**EXERCISE DESCRIPTION:** Leave out the pictures, and retype only the lines from the beginning of the material through the line that contains "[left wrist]", including both.

===== STORED DATA

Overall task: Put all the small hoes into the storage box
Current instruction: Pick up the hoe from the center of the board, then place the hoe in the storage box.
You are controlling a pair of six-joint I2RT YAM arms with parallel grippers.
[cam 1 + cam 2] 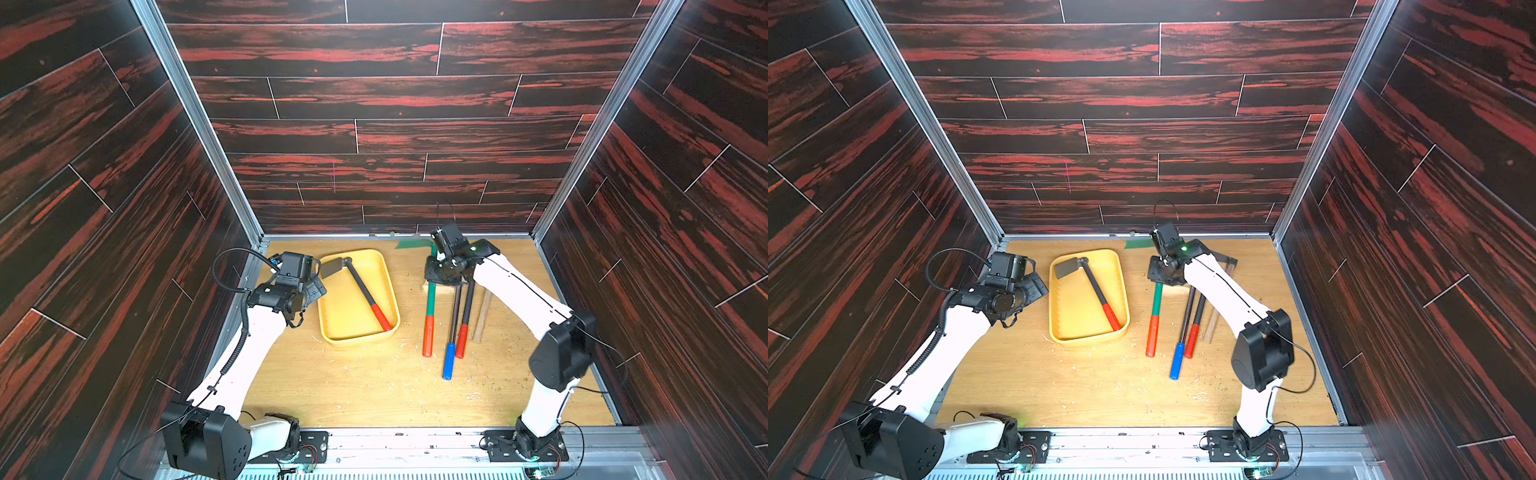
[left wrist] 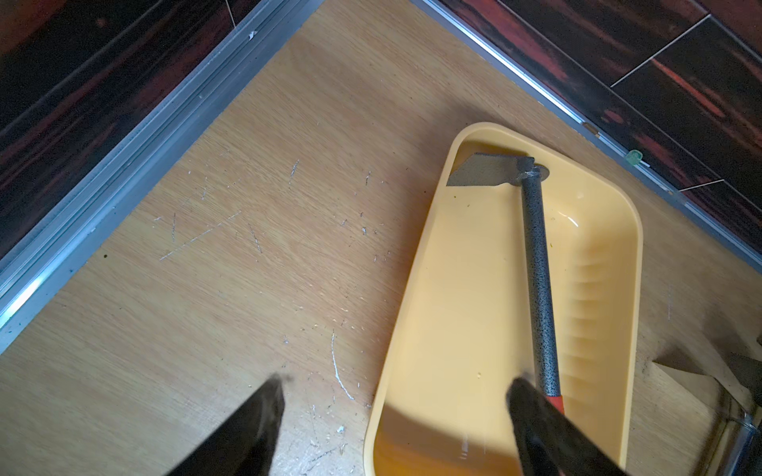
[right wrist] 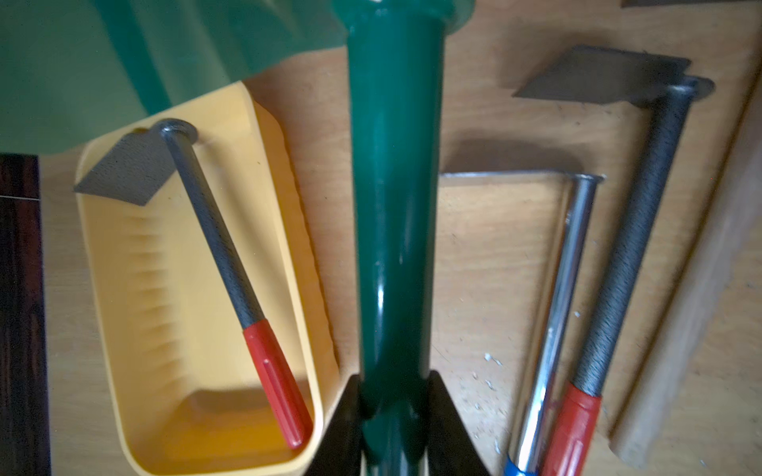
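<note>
The yellow storage box (image 1: 357, 340) (image 1: 1088, 338) (image 2: 414, 272) (image 3: 214, 467) sits at the back left of the table. Inside it a small hoe (image 1: 361, 286) (image 1: 1096, 289) (image 2: 536, 268) (image 3: 218, 239) with a grey speckled shaft and red grip lies diagonally. My left gripper (image 1: 322, 282) (image 1: 1042, 282) (image 2: 398, 385) is open and empty, straddling the box's left rim. My right gripper (image 1: 440, 276) (image 1: 1160, 276) (image 3: 393, 395) is shut on the shaft of a green hoe (image 1: 430, 299) (image 1: 1156, 299) (image 3: 396, 206) with an orange-red grip, just right of the box.
Right of the green hoe lie a chrome hoe with a blue grip (image 1: 449, 361) (image 3: 569, 268), a speckled hoe with a red grip (image 1: 462, 340) (image 3: 635, 247) and a wooden handle (image 1: 482, 316). Dark panelled walls with metal rails enclose the table on three sides.
</note>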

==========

**ANSWER:**
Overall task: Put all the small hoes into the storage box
Current instruction: Pick up the hoe from the center of the board, then place the hoe in the storage box.
You are controlling a pair of six-joint I2RT YAM arms with parallel grippers.
[cam 1 + cam 2] 
[left wrist] 

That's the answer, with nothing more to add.